Even where there is no evidence of active acne, P. acnes exists on the skin surface; indeed, there does not seem to be any correlation between the levels of P. acnes on the skin surface and severity of acne. However, some aspect of the hair follicle itself and the microenvironment found there causes P. acnes to proliferate and colonise the hair follicle leading to inflammation. The intensity of the inflammation varies depending on the individual which may, in part, be due to the individual’s sensitivity to the inflammatory mediators associated with P. acnes. Although the mechanisms are not fully understood, it is thought that the action of the proliferating bacteria causes release of inflammatory cytokines, primarily CD4+ T-lymphocytes. Initially, papules and pustules are seen. Pustules form the typical yellow spot of acne. Because of the inflammatory response, lots of white blood cells are attracted to the area where there are increased levels of bacteria. Pus is formed largely from the dead white blood cells.

As these inflammatory mediators move out into the surrounding dermis, the lesions are more likely to be nodular and/or cystic and there is an increased likelihood of permanent scarring. Nodules are solid and larger than pustules extending deeper into the layers of skin. They are caused when large comedones rupture releasing their inflammatory contents into the surrounding skin. Because they extend deeper into the skin affecting the dermis as well as epidermis, they do lead to scarring. Cysts occur less frequently than nodules but when they do they are even more destructive, leading to greater levels of scarring. They are not as solid as a nodule and will often occur where there are two or three nodules close together as shown in figure on the left.

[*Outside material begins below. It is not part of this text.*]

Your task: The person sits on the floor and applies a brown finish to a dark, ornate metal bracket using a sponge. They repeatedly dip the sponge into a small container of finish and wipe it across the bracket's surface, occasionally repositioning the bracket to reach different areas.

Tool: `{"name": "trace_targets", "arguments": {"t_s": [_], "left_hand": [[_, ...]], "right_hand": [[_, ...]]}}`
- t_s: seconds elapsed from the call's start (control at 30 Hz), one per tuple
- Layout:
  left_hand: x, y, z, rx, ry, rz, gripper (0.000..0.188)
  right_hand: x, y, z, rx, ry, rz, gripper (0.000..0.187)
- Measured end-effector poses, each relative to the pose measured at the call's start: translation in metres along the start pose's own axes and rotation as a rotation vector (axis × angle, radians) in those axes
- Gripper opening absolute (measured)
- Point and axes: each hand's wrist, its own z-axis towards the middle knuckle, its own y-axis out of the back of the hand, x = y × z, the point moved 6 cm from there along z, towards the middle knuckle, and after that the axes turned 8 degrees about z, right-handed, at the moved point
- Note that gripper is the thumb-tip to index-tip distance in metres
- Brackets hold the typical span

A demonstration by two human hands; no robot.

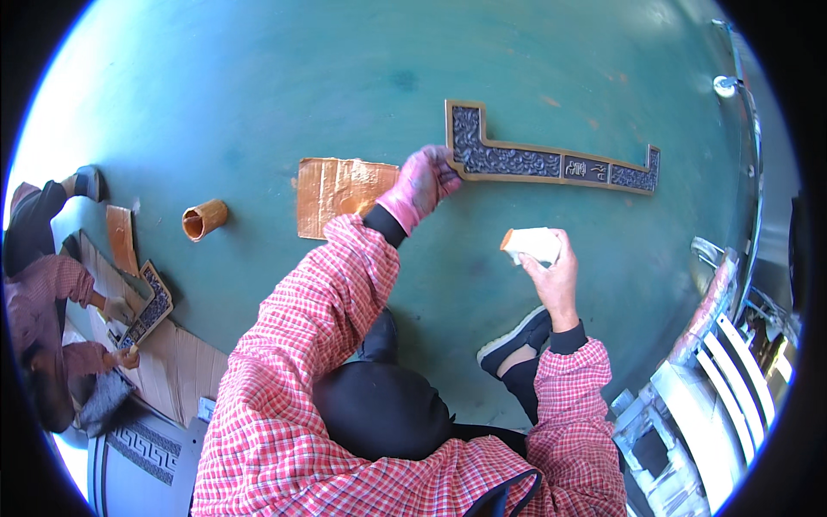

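Note:
A long ornamental metal plate point(521, 162), dark scrollwork inside a bronze-coloured border, turns up at both ends like a bracket. At its lower left corner, my left hand point(415, 188) in a pink glove is closed on the edge. Below the plate and apart from it, my bare right hand point(556, 274) grips a white, roughly cylindrical piece point(536, 244) with an orange end facing left; its exact kind does not show. Under my left wrist lies a stained brown cardboard sheet point(332, 196), partly covered by the glove and sleeve.
A brown tube-shaped container point(205, 220) stands left of the cardboard on the green floor point(379, 95). At far left, a co-worker point(52, 297) handles a similar ornamental plate point(153, 306) over cardboard sheets. White slatted metal parts point(732, 370) are stacked at lower right.

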Motion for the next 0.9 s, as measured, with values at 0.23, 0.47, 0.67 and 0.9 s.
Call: {"name": "trace_targets", "arguments": {"t_s": [0.23,0.47,0.67,0.9], "left_hand": [[-0.137,0.038,-0.076,-0.052,-0.360,0.092,0.035],[-0.105,0.113,-0.195,-1.006,-0.897,1.449,0.062],[-0.065,0.128,-0.195,-0.973,-0.680,1.500,0.062],[-0.068,0.131,-0.196,-0.957,-0.672,1.496,0.062]], "right_hand": [[0.039,-0.088,0.009,0.136,0.135,0.022,0.039],[0.073,-0.181,0.027,0.187,0.444,-0.079,0.040],[0.073,-0.234,0.031,0.313,0.588,-0.267,0.040],[0.088,-0.233,0.041,0.356,0.636,-0.496,0.037]]}}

Acne conglobata and acne fulminans

Acne conglobata describes a situation where there is severe nodular acne causing deep abscesses, sinuses in the skin and skin breakdown leading to ulceration. There are also usually large numbers of blackheads affecting the face, neck, upper arms and trunk. Acne fulminans is a severe form of acne conglobata where the patient becomes systemically unwell. Patients will present with nodular cystic acne plus a number of other symptoms including malaise, fever, joint pain and/or swelling. It nearly always affects males and is characterised by an abrupt onset along with the above symptoms and a raised white blood cell count. It may be precipitated by the illegal use of testosterone to boost muscle growth; however, it can just occur spontaneously (New Zealand Dermatological Society Incorporated, 2009). It is considered a dermatological emergency and a patient presenting with acne fulminans must be referred urgently to see a dermatologist. Acne conglobata and fulminans can present as part of a syndrome known as SAPHO. This syndrome must include any combination of the following:

• Synovitis (inflamed joints)
• Acne (conglobata or fulminans)
• Pustulosis (thick blister containing yellow pus)
• Hyperostosis (increase in bone substance)
• Osteitis (inflammation of the bones)

Treatment will be multifactorial involving care from dermatologists and rheumatologists in order to treat all of the symptoms.